Cientistas da Universidade de Princeton demonstraram que dois bits quânticos de silício podem se comunicar a distâncias relativamente longas. Diz-se que a inovação é um ponto de virada para a tecnologia. A equipe demonstrou que dois componentes da computação quântica conhecidos como cubits de “rotação” de silício podem interagir mesmo quando espaçados relativamente distantes no chip do computador.

Os cientistas dizem que a capacidade de transmitir mensagens através dessa distância em um chip de silício desbloqueia novos recursos para o hardware quântico. Eventualmente, a equipe espera ter vários bits quânticos organizados em uma grade bidimensional que possa realizar mais cálculos.

Atualmente, os cientistas estão trabalhando com qubits feitos com tecnologia que envolve circuitos supercondutores. Muitos tecnólogos pensam que os qubits baseados em silício são mais promissores para a computação quântica a longo prazo.

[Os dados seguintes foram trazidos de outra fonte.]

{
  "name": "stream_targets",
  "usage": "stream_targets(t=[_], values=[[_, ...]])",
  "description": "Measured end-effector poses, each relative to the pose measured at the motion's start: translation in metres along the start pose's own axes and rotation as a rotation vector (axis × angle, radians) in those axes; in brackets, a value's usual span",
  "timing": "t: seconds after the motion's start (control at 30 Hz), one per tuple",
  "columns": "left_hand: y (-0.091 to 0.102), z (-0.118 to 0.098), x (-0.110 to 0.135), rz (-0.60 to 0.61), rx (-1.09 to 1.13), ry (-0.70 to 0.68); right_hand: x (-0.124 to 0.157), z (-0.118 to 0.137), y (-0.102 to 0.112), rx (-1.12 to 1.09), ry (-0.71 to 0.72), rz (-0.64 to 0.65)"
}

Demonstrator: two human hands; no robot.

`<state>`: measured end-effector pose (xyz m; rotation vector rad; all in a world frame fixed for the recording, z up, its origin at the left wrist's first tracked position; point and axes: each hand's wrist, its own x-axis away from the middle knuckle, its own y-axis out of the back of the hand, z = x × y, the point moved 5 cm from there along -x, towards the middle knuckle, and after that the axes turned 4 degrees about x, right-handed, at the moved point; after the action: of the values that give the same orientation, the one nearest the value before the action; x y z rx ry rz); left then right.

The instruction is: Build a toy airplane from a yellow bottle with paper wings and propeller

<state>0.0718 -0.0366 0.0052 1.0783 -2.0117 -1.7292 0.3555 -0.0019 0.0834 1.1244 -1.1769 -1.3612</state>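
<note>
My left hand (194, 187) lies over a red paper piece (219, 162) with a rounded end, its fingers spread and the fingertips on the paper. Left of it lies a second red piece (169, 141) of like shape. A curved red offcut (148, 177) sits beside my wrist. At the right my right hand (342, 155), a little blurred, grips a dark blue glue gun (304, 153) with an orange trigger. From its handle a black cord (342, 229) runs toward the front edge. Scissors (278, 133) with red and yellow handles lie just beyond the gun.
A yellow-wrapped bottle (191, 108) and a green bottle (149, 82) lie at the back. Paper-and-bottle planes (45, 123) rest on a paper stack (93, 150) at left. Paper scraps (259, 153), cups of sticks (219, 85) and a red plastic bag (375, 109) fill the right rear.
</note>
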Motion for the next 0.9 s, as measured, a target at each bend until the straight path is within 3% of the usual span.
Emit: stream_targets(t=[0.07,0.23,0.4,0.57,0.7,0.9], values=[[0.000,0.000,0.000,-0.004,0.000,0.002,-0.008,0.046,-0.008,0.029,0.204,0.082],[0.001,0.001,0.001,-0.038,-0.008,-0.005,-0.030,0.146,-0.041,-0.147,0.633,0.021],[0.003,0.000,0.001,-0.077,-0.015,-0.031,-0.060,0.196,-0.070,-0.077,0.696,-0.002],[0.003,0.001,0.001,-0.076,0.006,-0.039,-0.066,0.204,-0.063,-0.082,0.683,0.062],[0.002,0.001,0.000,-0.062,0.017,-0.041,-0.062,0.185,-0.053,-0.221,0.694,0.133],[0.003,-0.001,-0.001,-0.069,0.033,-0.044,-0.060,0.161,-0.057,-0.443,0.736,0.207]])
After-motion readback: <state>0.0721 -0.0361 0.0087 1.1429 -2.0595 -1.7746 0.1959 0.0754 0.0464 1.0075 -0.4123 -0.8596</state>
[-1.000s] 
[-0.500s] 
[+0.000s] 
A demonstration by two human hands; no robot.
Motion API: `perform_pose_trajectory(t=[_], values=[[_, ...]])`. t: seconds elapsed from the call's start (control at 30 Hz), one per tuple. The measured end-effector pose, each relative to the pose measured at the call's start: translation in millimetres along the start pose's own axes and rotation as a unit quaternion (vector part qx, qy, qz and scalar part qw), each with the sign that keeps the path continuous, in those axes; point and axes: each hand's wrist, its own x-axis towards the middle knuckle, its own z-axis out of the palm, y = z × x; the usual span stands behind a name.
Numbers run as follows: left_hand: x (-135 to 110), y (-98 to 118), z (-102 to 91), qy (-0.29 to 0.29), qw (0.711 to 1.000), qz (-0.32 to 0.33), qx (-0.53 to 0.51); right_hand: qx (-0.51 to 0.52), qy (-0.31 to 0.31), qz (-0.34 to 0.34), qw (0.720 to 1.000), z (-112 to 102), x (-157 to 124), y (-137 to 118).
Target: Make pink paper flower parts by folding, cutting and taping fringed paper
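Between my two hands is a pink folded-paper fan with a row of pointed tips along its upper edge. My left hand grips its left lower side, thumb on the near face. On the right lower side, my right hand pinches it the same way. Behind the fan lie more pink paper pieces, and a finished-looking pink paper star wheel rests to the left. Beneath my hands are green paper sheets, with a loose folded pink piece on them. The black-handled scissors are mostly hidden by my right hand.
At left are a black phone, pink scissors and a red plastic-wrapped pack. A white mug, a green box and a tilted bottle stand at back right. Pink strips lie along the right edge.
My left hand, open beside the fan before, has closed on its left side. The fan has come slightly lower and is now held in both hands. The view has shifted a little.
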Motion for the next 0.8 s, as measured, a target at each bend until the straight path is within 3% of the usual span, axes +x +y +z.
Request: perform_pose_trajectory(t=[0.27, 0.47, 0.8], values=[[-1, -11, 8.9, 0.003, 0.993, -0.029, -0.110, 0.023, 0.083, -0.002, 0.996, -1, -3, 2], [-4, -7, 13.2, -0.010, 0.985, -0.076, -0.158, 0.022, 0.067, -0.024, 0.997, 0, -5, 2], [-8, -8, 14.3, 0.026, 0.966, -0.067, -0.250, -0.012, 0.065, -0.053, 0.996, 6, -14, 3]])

Os qubits baseados em silício podem ser feitos a um baixo custo.

A equipe de Princeton conectou os qubits a um “fio” que transporta luz de maneira análoga aos fios de fibra óptica que transmitem sinais da Internet para residências. Nesse caso, o fio é uma cavidade estreita com um único fóton que capta uma mensagem de um qubit e a transmite para a próxima. No teste, os qubits estavam separados cerca de meio centímetro.

A etapa principal que a equipe desenvolveu foi encontrar uma maneira de fazer com que os qubits e o fóton falassem o mesmo idioma, ajustando os três para vibrar na mesma frequência. Esta é a primeira demonstração de emaranhamento de spins de elétrons em silício, separados por distâncias muito maiores do que os dispositivos que os abrigam. Um pesquisador observa que não faz muito tempo, havia dúvida sobre se isso era possível. O estudo foi financiado em parte pelo Escritório de Pesquisa do Exército.